Key dates and tips to help small businesses prepare for EOFY

The use of intuitive accounting software and cloud storage like Google Drive or Dropbox – in addition to tenancy administration software such as myRent.co.nz - could save businesses time.
Smaller businesses, such as restaurants or retailers It’s crucial to monitor stock levels when the end of financial year looms.
If you visit your accountant and are unable to remember your stock levels from a couple of months ago this can lead to problems.
A good reminder for smaller business owners is that an increase in the immediate asset write-off period during COVID-19 from $500 to $5,000 – is set to be lowered back to $1,000 starting 17 March 2021.
That’s a change that will have a significant impact on small-scale companies.
3 significant changes for 2021
Here are some other important tax-related tax changes which have occurred recently or are in the works for 2021.
- Don’t forget that your minimum wage is set to increase by $1.10, taking it up from $18.90 to $20 an hour from April 1 2021. It could affect your financial records as well as superannuation payments.
- A new 39% personal tax rate will be applied on earnings of greater than $180,000. The new rate will apply from 1 April 2021. Tachibana claims that this is likely to be a problem for those who earn income from providing personal services, in contrast to those who hold investment accounts and are able to earn capital gains.
- Be aware that the ACC Earners’ levy, which funds the costs related to injuries sustained by employees, will remain at its present levels until 2022 to help companies deal with the financial strains of COVID-19. As at January 2021, the levy sits at $1.39 100 cents (1.39%).
The foundational elements for EOFY successful EOFY
Here are some important guidelines and dates from professionals who small business owners might be able to remember to ensure their house is up and running for tax time.
1. Finalise your accounts
- Examine and approve your invoices, bills and expense claims.
- Check overdue accounts and outstanding transactions to get an overview of the year in its entirety.
- Review debtors as at 31 March. Consider writing off any bad debts to be considered an end-of-year deduction.
- Include clients or suppliers that have been invoiced on or before 31 March or earlier but won’t be reimbursed till after April. Consider treating these costs as expenses for 2020-21.

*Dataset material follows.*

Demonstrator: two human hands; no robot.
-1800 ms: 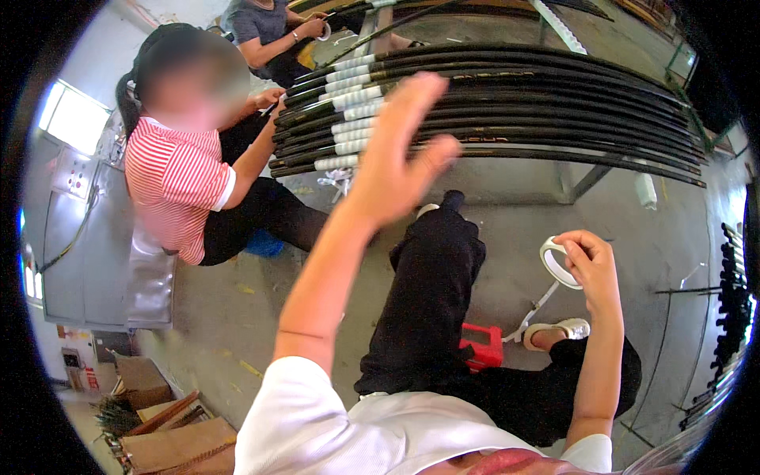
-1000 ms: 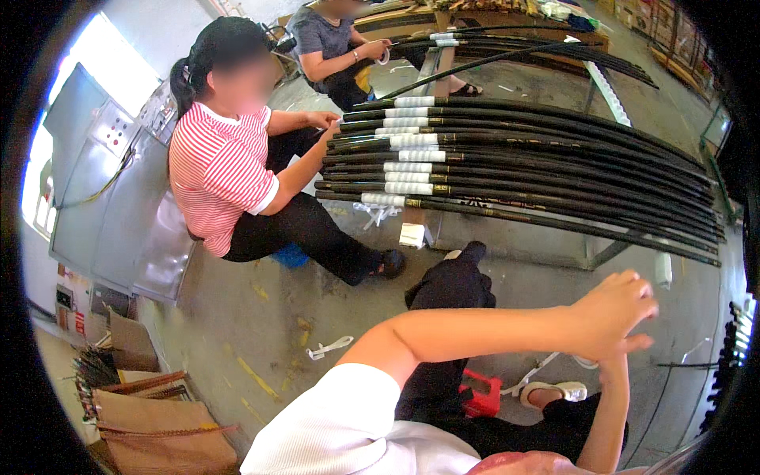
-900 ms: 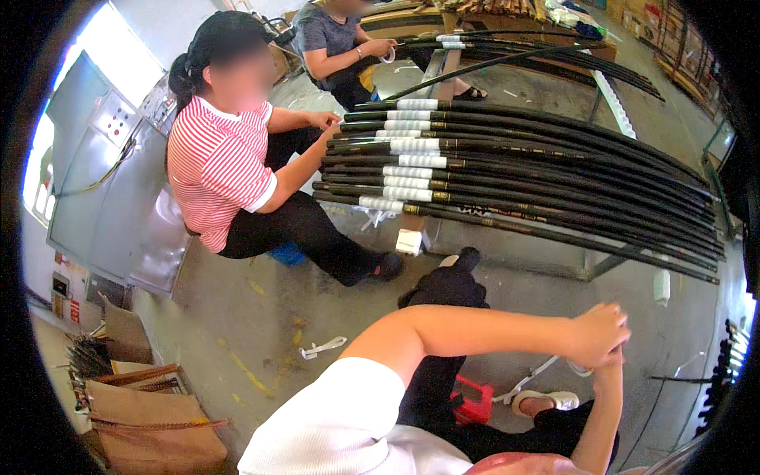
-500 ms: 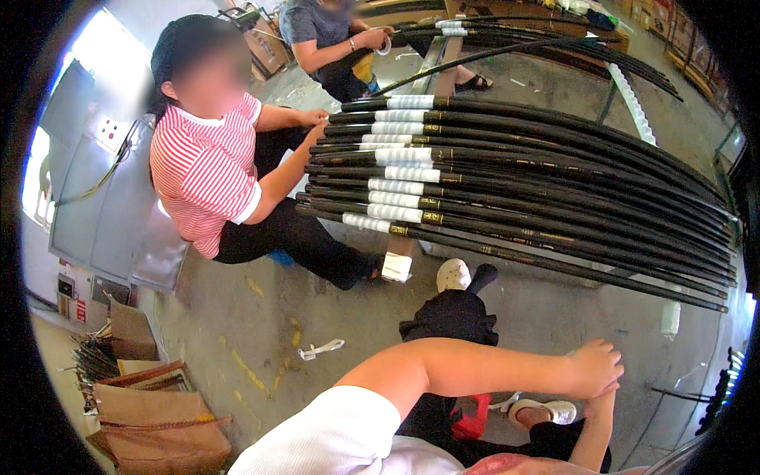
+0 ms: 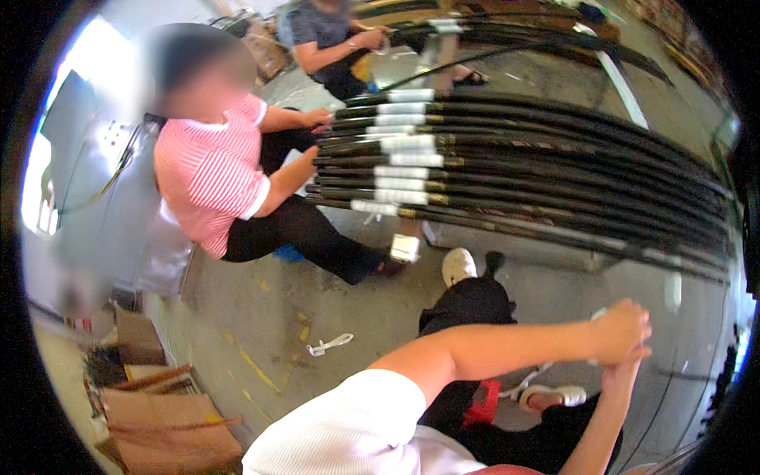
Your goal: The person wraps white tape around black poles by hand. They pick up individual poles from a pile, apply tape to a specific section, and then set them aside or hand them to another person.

2. Make sure you reconcile and clean up your files
- Consolidate bank statements, tax year-end statements, documents, as well as sales, expense, and purchase records.
- Consolidate your bank accounts and verify that they are in line with the balances from your bank statements.
- Prepare your profit-and-loss statement to determine how much annual profit your business made.
3. Examine the information from your payroll company and Inland Revenue
- Check the information that you have collected during EOFY to assess the financial health of your business.
- Request your payroll provider to send EOFY details as early as possible so that it can be reviewed.
- Access Inland Revenue records, including PAYE tax obligations and KiwiSaver requirements for the employees.
4. Superannuation is a key component of the financial system.
- Update your employer superannuation contribution tax (ESCT) rates*, with the tax rate differing for each employee based on their salary and length of tenure.
- You must file electronically, in accordance with the mandate, if your business pays more than $50,000 per year in PAYE tax and ESCT.
*For KiwiSaver businesses, they need to pay ESCT on employers’ contributions of 3 percent but not on contributions that are deducted from employee wages.
5. Maximise your tax refunds
- Track expenses and asset purchases in the course of the year, and expenditure on improvements or upkeep to claim any refunds from EOFY.
- Take into consideration disposing of stocks that are no longer in use because provisions for the disposal of obsolete stock or stock write-downs are not typically tax-deductible.
- It is recommended to pay within 63 days after 31 March in order to claim an employee-related expense deduction like bonuses, holiday pay, and long-service leaves.
- If your income is more than it was last year, think about making an additional voluntary provisional tax payment to align your tax obligations with your turnover.
6. Make sure that personal and business finances are Separately
There aren’t any tax deductions for personal expenditure; it’s only your company expenses. But you might be adding unnecessary compliance costs in the event that your accountant needs to determine what tax-deductible and what’s not.
Certain tax deadlines for 2021 are crucial.
- 9 Feb 2021 Tax on income for 2020 due for those who don’t have a tax advisor.
- 1 March 2021 GST return and payment due by the end of January for businesses that file each two months.
- 21 March 2020 income tax return due for clients of tax professionals (with a valid extension of time).
- 1 April 2021 The new fiscal year begins in New Zealand.
- 7 May 2021 - final installment of tax provisional due for the 2020 financial year and last chance to make provisional tax payments.
- 7 May 2021 End-of-year GST return and payment due.
Note: Some dates may be different from the official date, for example, the due date falls on a weekend or public holiday.